Assigned task: Lines with "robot": how many are there in the listing below? Reply with the number only.
Top of Data provided
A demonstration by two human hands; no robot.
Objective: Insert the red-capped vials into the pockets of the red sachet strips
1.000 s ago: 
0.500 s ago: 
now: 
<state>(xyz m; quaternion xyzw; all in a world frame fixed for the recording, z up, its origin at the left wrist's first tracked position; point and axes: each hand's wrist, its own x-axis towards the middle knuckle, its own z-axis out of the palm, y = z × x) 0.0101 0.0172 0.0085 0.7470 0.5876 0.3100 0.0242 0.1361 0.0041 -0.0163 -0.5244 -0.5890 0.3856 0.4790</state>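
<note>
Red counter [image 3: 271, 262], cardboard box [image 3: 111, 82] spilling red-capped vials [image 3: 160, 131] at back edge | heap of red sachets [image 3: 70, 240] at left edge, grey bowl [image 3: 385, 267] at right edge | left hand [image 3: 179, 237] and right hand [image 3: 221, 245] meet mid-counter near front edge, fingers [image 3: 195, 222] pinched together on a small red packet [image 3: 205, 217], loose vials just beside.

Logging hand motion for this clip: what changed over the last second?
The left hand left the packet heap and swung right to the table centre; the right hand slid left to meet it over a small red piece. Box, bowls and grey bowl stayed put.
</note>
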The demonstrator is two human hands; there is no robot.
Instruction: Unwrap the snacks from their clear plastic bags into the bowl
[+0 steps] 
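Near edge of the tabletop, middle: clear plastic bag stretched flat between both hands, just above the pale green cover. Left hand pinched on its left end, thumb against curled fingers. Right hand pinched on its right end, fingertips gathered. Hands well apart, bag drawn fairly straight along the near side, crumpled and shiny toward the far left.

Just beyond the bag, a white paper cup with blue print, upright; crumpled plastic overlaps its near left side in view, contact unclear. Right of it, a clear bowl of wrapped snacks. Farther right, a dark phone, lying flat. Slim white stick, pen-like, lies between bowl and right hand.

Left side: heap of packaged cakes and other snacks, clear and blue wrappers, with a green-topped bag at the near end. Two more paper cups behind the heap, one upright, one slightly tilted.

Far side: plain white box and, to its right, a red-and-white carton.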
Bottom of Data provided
Reply: 2